WHAT YOU ARE ASKED TO DO: Nothing but an exact copy of the data should be given.

○ ○ ○ ○ ○

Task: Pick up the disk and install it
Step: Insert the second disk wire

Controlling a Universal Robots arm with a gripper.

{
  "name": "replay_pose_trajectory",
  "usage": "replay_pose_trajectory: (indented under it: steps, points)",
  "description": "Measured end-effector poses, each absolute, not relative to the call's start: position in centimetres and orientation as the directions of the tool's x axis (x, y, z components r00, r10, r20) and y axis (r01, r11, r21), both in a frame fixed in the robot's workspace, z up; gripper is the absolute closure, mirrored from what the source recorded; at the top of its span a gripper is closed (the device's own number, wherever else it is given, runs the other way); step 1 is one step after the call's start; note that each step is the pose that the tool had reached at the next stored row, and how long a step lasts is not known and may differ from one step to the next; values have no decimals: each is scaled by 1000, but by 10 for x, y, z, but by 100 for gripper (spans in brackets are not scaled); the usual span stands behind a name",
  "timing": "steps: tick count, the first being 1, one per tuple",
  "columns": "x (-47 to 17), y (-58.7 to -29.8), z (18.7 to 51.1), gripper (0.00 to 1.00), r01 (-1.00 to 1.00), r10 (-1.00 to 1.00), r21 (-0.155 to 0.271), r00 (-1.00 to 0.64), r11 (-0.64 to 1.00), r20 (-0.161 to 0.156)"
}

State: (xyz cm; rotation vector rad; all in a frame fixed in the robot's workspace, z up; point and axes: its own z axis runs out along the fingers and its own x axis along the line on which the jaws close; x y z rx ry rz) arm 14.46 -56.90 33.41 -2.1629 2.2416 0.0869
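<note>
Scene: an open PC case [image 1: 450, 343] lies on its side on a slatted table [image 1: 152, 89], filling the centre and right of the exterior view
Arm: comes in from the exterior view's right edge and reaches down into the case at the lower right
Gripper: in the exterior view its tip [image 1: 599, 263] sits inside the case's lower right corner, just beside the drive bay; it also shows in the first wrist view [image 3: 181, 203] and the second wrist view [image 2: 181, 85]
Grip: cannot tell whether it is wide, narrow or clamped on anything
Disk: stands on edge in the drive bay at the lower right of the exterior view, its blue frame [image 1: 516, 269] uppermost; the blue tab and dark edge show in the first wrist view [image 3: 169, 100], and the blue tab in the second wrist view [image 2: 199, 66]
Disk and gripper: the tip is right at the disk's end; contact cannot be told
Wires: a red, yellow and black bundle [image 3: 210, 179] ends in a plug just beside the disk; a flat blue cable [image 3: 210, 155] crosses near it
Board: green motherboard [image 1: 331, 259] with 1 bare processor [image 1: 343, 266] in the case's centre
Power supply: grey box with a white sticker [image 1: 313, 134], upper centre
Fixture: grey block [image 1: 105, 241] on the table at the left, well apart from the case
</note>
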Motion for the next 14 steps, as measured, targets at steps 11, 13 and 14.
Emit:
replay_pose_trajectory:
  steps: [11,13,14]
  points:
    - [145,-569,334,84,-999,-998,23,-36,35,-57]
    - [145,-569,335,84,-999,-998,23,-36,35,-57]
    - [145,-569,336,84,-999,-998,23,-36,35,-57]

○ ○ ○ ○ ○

TASK RESULT:
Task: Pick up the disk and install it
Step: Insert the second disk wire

Controlling a Universal Robots arm with a gripper.

{
  "name": "replay_pose_trajectory",
  "usage": "replay_pose_trajectory: (indented under it: steps, points)",
  "description": "Measured end-effector poses, each absolute, not relative to the call's start: position in centimetres and orientation as the directions of the tool's x axis (x, y, z components r00, r10, r20) and y axis (r01, r11, r21), both in a frame fixed in the robot's workspace, z up; gripper is the absolute closure, mirrored from what the source recorded; at the top of its span a gripper is closed (the device's own number, wherever else it is given, runs the other way); step 1 is one step after the call's start; note that each step is the pose that the tool had reached at the next stored row, and how long a step lasts is not known and may differ from one step to the next; values have no decimals: each is scaled by 1000, but by 10 for x, y, z, but by 100 for gripper (spans in brackets are not scaled); the usual span stands behind a name",
  "timing": "steps: tick count, the first being 1, one per tuple",
  "columns": "x (-47 to 17), y (-58.7 to -29.8), z (18.7 to 51.1), gripper (0.00 to 1.00), r01 (-1.00 to 1.00), r10 (-1.00 to 1.00), r21 (-0.155 to 0.271), r00 (-1.00 to 0.64), r11 (-0.64 to 1.00), r20 (-0.161 to 0.156)"
}

State: (xyz cm; rotation vector rad; all in a frame fixed in the robot's workspace, z up; point and axes: its own z axis runs out along the fingers and its own x axis along the line on which the jaws close; x y z rx ry rz) arm 14.46 -56.90 33.41 -2.1629 2.2416 0.0869
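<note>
Scene: an open PC case [image 1: 450, 343] lies on its side on a slatted table [image 1: 152, 89], filling the centre and right of the exterior view
Arm: comes in from the exterior view's right edge and reaches down into the case at the lower right
Gripper: in the exterior view its tip [image 1: 599, 263] sits inside the case's lower right corner, just beside the drive bay; it also shows in the first wrist view [image 3: 181, 203] and the second wrist view [image 2: 181, 85]
Grip: cannot tell whether it is wide, narrow or clamped on anything
Disk: stands on edge in the drive bay at the lower right of the exterior view, its blue frame [image 1: 516, 269] uppermost; the blue tab and dark edge show in the first wrist view [image 3: 169, 100], and the blue tab in the second wrist view [image 2: 199, 66]
Disk and gripper: the tip is right at the disk's end; contact cannot be told
Wires: a red, yellow and black bundle [image 3: 210, 179] ends in a plug just beside the disk; a flat blue cable [image 3: 210, 155] crosses near it
Board: green motherboard [image 1: 331, 259] with 1 bare processor [image 1: 343, 266] in the case's centre
Power supply: grey box with a white sticker [image 1: 313, 134], upper centre
Fixture: grey block [image 1: 105, 241] on the table at the left, well apart from the case
</note>
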Motion for the next 14 steps, as measured, targets at steps 11, 13 and 14.
Emit:
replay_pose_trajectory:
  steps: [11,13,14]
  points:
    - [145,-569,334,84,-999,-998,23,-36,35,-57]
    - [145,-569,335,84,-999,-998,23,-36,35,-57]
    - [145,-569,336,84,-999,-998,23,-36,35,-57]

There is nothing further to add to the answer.